Jacopo Pezzan @ Noir Italiano


Jacopo Pezzan, autore italiano emigrato negli States, ha collaborato con Giacomo Brunoro alla creazione di alcuni audiolibri che hanno raccontato i fatti di cronaca nera italiana più scottanti e conosciuti. Ascoltiamo la sua opinione sul noir e sulla scrittura.

Noir Italiano: Ciao Jacopo, benvenuto. Ci beviamo uno Spritz? Campari o Aperol?

Jacopo Pezzan:Aperol, una volta preferivo quello al Campari ma evidentemente sto invecchiando.

Noir italiano: Cosa significa per te “noir?”

JP:E’ una sfida intellettuale nella quale ti devi sporcare le mani.

NI: Sei un autore che racconta anche di crimini reali (come il mostro di Firenze). Credi che la realtà superi di gran lunga la fantasia?

JP: Credo che alle volte la realtà riesca a seguire dei percorsi logici, spesso molto banali,  che la fiction non riuscirebbe mai ad ipotizzare. Si dice che Agatha Christie,adirata con il consorte,  ad un certo punto sia scomparsa nel nulla disseminando la casa di indizi che avrebbero dovuto incastrare suo marito per omicidio. Dopo pochi giorni la polizia aveva archiviato tutto come allontanamento volontario senza mettere insieme gli indizi della povera Agatha che, poco dopo, fece miseramente ritorno a casa. Forse si tratta di una leggenda ma secondo me mette bene in evidenza come alle volte la realtà si discosti rispetto al pensiero degli scrittori.

NI: Perché, secondo te, il pubblico è attratto così tanto dai casi criminali, soprattutto se irrisolti (penso al Mostro, a Sarah Scazzi o Yara Gambirasio)?

JP: Secondo me bisogna distinguere tra casi di cronaca le cui indagini sono ancora in corso e misteri irrisolti. Sarah Scazzi e e Yara sono casi di cronaca che possiamo definire caldi anzi caldissimi. In questi casi e’ molto difficile formarsi un’opinione perché spesso e volentieri filtrano informazioni parziali se non addirittura fuorvianti. L’interesse per questi casi da parte del grande pubblico credo sia in gran parte dettato da una paura inconfessata che episodi come questo possano accadere ad ognuno di noi. Tutto questo può, purtroppo, portare anche a casi di interesse morboso che sfociano poi nelle “gite” sui luoghi delle disgrazie ed in altre manifestazioni di dubbio gusto. A differenza dei casi di cronaca recente i casi  come  il Mostro di Firenze o il Delitto di Via Poma  sono, secondo me, delle sfide intellettuali. I clamori della cronaca sono lontani e si ragiona a bocce ferme con tutta una serie di pezzi che messi assieme dovrebbero portare alla risoluzione dell’enigma ma alla fine manca sempre un dettaglio e quel dannato nome non viene fuori.

NI: Cosa rende il Veneto una regione da noir?

JP: Il Veneto non si e’ fatto mancare niente dal terrorismo politico di ogni colore ad una mafia autoctona (la banda Maniero) passando per diversi serial killer (per esempio Roberto Succo, Michele Profeta, Stevanin, Ludwig). In fin dei conti e’ una delle poche regioni con mare, montagna e lago…con questi presupposti non poteva che andare così.

NI: Com’è visto il noir italiano negli States?

JP: Gli Stati Uniti sono maestri in questo genere. Per un italiano penso sia molto difficile imporsi su questo mercato.Onestamente ultimamente non vedo molti prodotti culturali italiani arrivare al grande pubblico americano. Non  parlo solo di letteratura ma anche di cinema, musica etc.
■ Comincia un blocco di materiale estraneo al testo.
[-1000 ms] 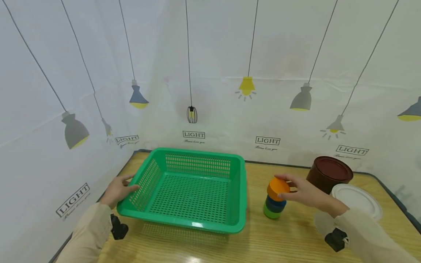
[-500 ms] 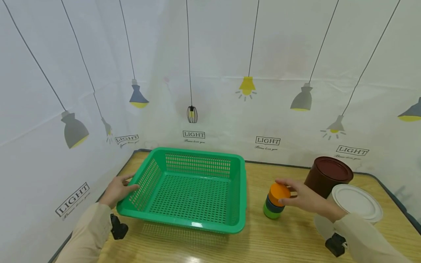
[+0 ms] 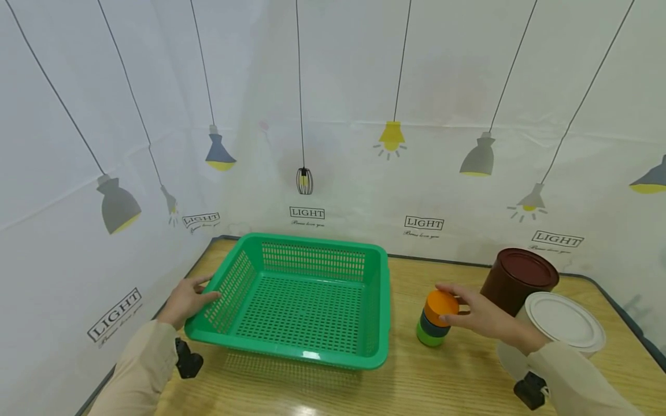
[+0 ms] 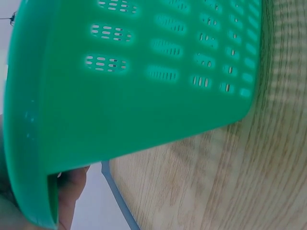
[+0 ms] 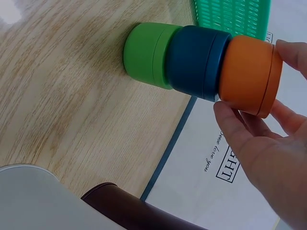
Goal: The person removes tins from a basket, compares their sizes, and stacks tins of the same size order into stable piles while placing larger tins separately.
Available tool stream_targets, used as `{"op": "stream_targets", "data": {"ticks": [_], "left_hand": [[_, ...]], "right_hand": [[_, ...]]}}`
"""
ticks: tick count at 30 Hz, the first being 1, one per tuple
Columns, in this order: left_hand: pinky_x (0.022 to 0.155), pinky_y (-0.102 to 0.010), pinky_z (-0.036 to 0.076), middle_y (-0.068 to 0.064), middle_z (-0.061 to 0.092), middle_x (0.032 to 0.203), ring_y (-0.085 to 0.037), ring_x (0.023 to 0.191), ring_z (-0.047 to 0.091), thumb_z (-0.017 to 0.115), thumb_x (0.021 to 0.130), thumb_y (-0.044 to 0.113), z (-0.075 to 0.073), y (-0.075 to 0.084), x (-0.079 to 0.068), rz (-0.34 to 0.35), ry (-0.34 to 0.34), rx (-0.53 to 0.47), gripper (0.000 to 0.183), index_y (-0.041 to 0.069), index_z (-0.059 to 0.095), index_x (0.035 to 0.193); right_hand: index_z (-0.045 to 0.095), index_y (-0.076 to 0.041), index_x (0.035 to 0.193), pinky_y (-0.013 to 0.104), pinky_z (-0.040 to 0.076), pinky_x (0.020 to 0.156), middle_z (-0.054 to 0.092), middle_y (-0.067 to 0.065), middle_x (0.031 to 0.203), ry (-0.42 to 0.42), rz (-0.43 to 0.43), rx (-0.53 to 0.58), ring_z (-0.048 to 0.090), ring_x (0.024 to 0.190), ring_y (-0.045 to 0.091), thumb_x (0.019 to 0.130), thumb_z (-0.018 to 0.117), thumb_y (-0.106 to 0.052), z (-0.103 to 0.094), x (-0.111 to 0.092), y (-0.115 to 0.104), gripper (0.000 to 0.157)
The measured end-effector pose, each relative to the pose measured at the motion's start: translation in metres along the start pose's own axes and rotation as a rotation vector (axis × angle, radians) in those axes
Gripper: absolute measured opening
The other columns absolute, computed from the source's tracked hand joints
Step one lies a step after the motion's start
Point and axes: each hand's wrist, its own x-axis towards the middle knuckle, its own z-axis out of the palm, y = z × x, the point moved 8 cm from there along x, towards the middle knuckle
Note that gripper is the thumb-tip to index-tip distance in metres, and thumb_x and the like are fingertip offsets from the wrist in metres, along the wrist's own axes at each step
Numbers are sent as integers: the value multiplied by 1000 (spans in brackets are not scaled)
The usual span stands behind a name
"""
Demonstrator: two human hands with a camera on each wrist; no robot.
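A green plastic basket (image 3: 299,359) stands on the table at the left, and my left hand (image 3: 184,300) grips its left rim. In the left wrist view, fingers (image 4: 72,184) show beneath that rim. To the right of the basket, three small round lidded jars form a slightly uneven upright stack. The green jar (image 5: 146,55) is at the bottom, the blue jar (image 5: 194,62) in the middle and the orange jar (image 5: 249,74) on top. My right hand (image 3: 484,315) holds the orange jar from the right, thumb and fingers on opposite sides. It touches the blue jar.
Right of the stack stand a dark brown canister (image 3: 520,277) and a white-lidded canister (image 3: 564,323), close to my right forearm. A white sheet printed with lamps (image 3: 343,173) hangs behind the wooden table (image 3: 416,384) and along its left side.
My right hand has lowered the orange jar until it sits squarer on the blue jar; over the last half second it barely moves. My left hand and the basket have stayed still.
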Motion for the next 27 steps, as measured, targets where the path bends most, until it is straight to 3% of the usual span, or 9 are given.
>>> {"op": "stream_targets", "data": {"ticks": [7,16,22,27], "left_hand": [[70,-41,50,-39,33,125,-40,98,53,59,86,21,2,2,1,-1,-1,-10,66,-2,26,137],[70,-41,50,-39,33,125,-41,98,52,59,86,22,2,4,3,24,-1,-10,66,-2,26,137],[65,-38,52,-40,33,124,-36,88,59,58,86,20,3,3,1,32,-3,-46,64,-4,26,137],[67,-39,51,-41,31,125,-41,96,53,58,86,21,2,0,1,29,-7,-40,66,-3,25,137]], "right_hand": [[31,10,131,41,47,81,38,29,126,16,-5,-9,41,108,44,84,61,-19,-2,-3,0,63],[31,8,132,53,39,86,35,31,129,69,-39,-33,38,112,47,85,59,-16,-16,-9,-13,60],[34,8,130,50,42,84,39,30,127,136,-64,-74,40,111,46,85,60,-13,-28,-14,-22,56],[35,7,130,49,42,83,40,29,125,178,-91,-103,40,111,45,85,59,-12,-36,-18,-32,55]]}}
Forse mancano i sostegni dall’Italia o magari in questo momento non ci sono grosse personalità trascinanti come lo e’ stato Benigni negli anni 90. E’ un discorso lungo e complesso.

NI: Il luogo migliore dove ambientare un noir?
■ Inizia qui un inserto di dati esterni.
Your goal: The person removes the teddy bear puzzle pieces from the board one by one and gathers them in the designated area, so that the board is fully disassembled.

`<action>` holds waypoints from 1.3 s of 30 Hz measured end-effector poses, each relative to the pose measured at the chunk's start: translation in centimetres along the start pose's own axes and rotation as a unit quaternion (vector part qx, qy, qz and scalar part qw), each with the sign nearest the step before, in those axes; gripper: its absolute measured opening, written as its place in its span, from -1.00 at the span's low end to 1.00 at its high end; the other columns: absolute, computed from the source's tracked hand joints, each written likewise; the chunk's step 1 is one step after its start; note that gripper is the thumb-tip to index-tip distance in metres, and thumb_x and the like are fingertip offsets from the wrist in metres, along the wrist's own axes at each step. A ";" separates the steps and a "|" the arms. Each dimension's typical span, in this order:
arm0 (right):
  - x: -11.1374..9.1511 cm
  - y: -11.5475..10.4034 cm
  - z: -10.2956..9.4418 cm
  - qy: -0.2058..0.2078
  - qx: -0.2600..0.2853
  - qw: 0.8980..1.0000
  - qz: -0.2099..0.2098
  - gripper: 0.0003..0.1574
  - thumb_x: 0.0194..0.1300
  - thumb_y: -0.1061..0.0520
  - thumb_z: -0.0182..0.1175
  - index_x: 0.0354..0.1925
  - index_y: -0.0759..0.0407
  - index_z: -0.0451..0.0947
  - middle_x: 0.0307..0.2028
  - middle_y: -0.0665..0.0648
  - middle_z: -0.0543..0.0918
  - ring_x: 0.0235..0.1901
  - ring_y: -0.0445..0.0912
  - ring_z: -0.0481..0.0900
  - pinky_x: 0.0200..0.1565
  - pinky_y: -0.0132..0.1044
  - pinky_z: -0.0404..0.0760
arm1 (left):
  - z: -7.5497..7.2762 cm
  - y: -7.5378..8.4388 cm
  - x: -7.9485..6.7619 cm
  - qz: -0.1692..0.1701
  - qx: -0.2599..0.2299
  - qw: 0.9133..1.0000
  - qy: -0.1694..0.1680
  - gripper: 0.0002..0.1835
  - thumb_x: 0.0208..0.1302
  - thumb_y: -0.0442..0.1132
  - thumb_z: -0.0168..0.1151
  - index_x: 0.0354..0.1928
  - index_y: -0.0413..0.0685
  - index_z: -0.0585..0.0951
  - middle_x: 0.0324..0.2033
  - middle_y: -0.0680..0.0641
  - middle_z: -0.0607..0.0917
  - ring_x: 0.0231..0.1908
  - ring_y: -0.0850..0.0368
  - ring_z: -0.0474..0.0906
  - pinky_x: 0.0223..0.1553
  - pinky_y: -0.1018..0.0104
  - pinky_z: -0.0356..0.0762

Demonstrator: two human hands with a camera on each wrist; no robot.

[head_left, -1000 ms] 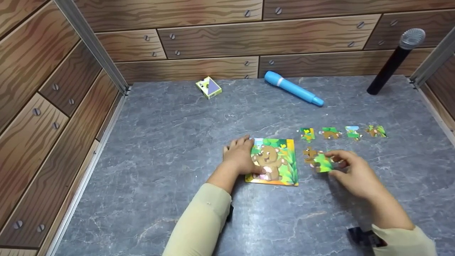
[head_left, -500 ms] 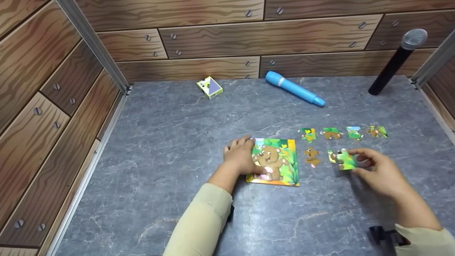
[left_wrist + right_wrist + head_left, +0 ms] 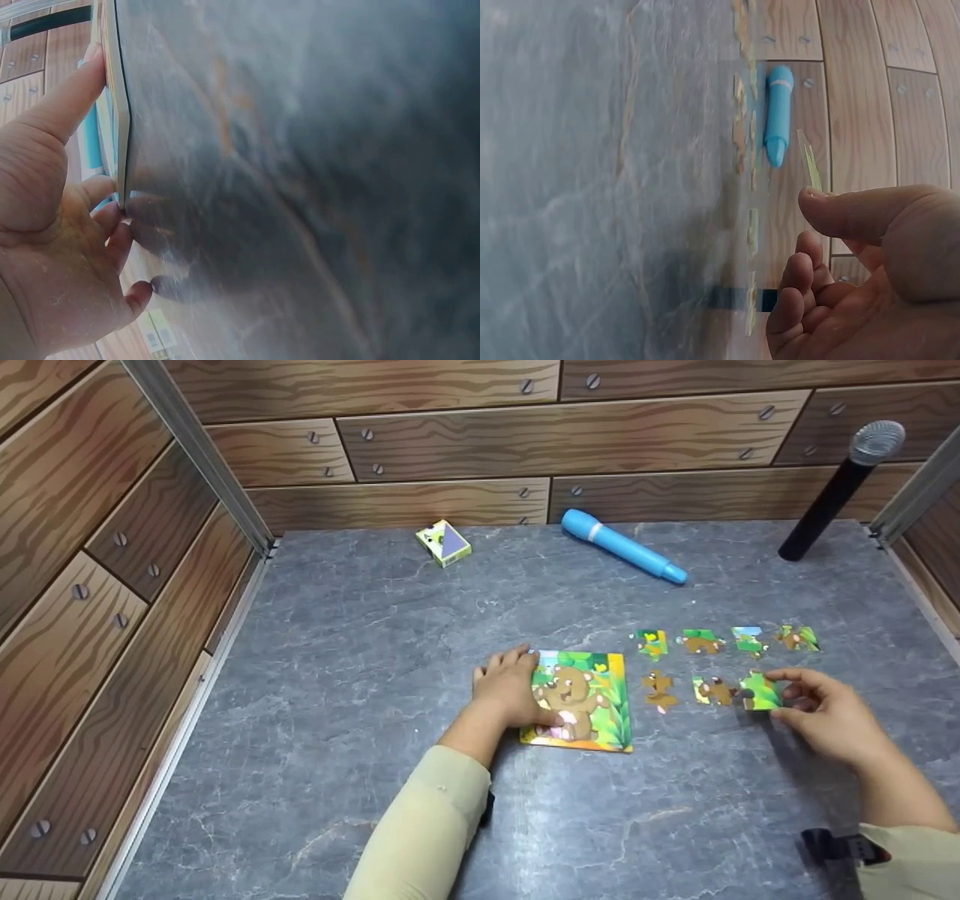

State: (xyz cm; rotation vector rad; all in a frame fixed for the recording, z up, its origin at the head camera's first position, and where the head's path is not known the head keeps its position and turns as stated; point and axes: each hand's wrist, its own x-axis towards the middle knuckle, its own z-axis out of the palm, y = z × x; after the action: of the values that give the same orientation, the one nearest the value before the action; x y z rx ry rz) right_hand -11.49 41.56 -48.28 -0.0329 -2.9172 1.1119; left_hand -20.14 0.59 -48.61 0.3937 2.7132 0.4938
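My left hand [image 3: 506,690] rests on the left side of a square bear picture board [image 3: 592,705], thumb across its face and fingers at its left edge. In the left wrist view, the fingertips [image 3: 139,296] meet the tabletop beside the board's edge [image 3: 121,127]. Thumb and fingers of my right hand [image 3: 829,720] pinch a green jigsaw piece [image 3: 763,691] by its right side. The right wrist view shows that piece [image 3: 810,161] edge-on, raised off the table. Just left of it lies a brown-and-green bear piece [image 3: 714,691], and farther left a brown piece [image 3: 659,691].
Several jigsaw pieces lie in a row behind, including a bear one [image 3: 701,642] and a yellow-and-green one [image 3: 652,643]. Farther back are a small card box [image 3: 444,544], a blue marker-shaped tube [image 3: 624,546] and a standing microphone [image 3: 832,499]. Wood-patterned walls [image 3: 442,446] enclose the table.
My right hand has carried the green piece rightward, past the brown piece and the bear piece, which are now uncovered. My left hand stays on the board.
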 end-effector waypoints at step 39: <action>2.9 2.9 -0.5 -0.079 -0.012 0.995 0.063 -0.38 0.38 0.37 0.26 0.35 0.48 0.39 -0.38 0.11 0.40 -0.53 -0.13 0.35 -0.49 -0.28 0.37 | 0.4 -0.1 0.3 -0.005 -0.001 1.000 0.010 0.25 -0.02 0.38 0.62 0.67 0.11 0.24 0.66 0.04 0.14 0.59 -0.07 0.06 0.49 -0.23 0.02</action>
State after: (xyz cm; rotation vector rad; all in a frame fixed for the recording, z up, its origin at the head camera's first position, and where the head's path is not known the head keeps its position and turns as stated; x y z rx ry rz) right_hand -14.36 44.07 -49.81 -0.1359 -3.1078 1.1457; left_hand -20.33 0.72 -49.06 0.3758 2.7321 0.4997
JP: Come ci insegna la cronaca il mistero si può annidare ovunque dal paesino di montagna al palazzo borghese del quartiere centralissimo di Roma. Non credo quindi che esista una location migliore di altre per un noir.
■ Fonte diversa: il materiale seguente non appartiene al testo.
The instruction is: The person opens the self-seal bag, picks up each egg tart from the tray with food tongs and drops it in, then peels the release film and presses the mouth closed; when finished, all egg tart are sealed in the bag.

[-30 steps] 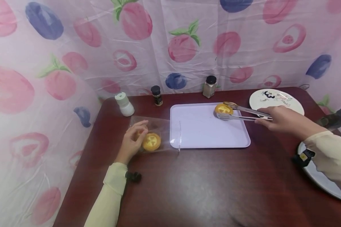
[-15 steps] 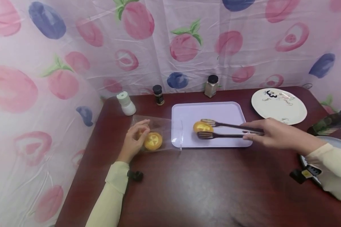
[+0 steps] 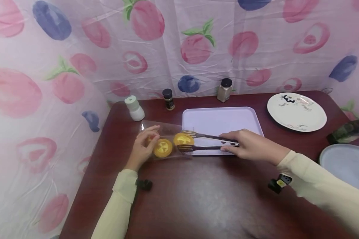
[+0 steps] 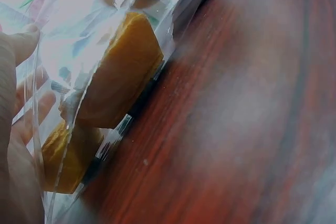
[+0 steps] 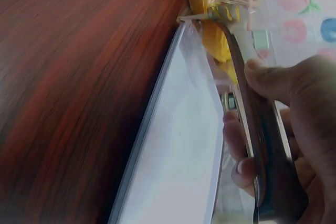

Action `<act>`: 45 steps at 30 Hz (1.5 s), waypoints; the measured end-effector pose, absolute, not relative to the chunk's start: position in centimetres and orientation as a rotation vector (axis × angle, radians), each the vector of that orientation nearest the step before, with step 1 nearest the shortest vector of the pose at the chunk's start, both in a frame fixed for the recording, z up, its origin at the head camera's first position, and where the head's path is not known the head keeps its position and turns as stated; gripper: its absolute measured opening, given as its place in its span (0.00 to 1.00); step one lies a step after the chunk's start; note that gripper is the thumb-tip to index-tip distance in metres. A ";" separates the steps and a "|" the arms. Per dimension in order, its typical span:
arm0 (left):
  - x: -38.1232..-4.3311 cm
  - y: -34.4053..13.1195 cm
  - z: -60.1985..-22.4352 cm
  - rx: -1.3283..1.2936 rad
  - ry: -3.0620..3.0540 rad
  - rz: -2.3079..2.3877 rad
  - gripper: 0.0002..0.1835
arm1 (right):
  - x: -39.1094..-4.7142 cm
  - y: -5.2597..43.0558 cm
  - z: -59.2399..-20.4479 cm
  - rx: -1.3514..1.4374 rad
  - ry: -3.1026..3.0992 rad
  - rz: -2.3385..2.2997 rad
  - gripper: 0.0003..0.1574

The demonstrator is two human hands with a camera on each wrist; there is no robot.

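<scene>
My left hand (image 3: 142, 147) pinches a clear plastic bag (image 3: 169, 126) lying on the table and overlapping the tray's left edge. Inside the bag, beside the fingers, is a yellow egg tart (image 3: 162, 148); the left wrist view shows a second egg tart (image 4: 71, 156) in it, nearer the palm. My right hand (image 3: 251, 144) grips metal tongs (image 3: 210, 136), thumb along one arm in the right wrist view. Between the tong tips is another egg tart (image 3: 183, 140), at the bag's mouth and close to the bagged tart. How far it lies inside the bag I cannot tell.
A pale lilac tray (image 3: 218, 116) lies under the tongs. Behind stand a white shaker (image 3: 135, 109), a small dark spice jar (image 3: 169, 99) and a black-lidded jar (image 3: 224, 90). To the right are a patterned plate (image 3: 299, 113), a dark bottle (image 3: 350, 130) and a grey plate (image 3: 347, 164).
My right hand has carried the egg tart in the tongs leftward, from the tray's right side across to the bag's mouth. My left hand has stayed at the bag.
</scene>
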State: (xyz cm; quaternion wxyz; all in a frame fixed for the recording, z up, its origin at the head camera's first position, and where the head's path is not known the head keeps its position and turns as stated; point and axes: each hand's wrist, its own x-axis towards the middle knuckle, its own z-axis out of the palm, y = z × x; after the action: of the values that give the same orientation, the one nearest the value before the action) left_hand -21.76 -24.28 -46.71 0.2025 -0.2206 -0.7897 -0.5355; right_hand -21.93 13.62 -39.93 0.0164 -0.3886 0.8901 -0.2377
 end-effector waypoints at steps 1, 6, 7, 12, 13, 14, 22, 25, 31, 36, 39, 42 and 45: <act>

NI: Quanto tempo dedichi alla scrittura?

JP: Va a periodi, in certi momenti sono molto impegnato e vi dedico diverse ore del giorno . In altri momenti dell’anno mi dedico ad altro tipo la raccolta del materiale, la correzione di bozze di altri scrittori o la pianificazione delle uscite con la casa editrice.

NI: Ti ringrazio. Regalaci una frase noir…

JP: L’inferno e’ l’impossibilita’ della ragione.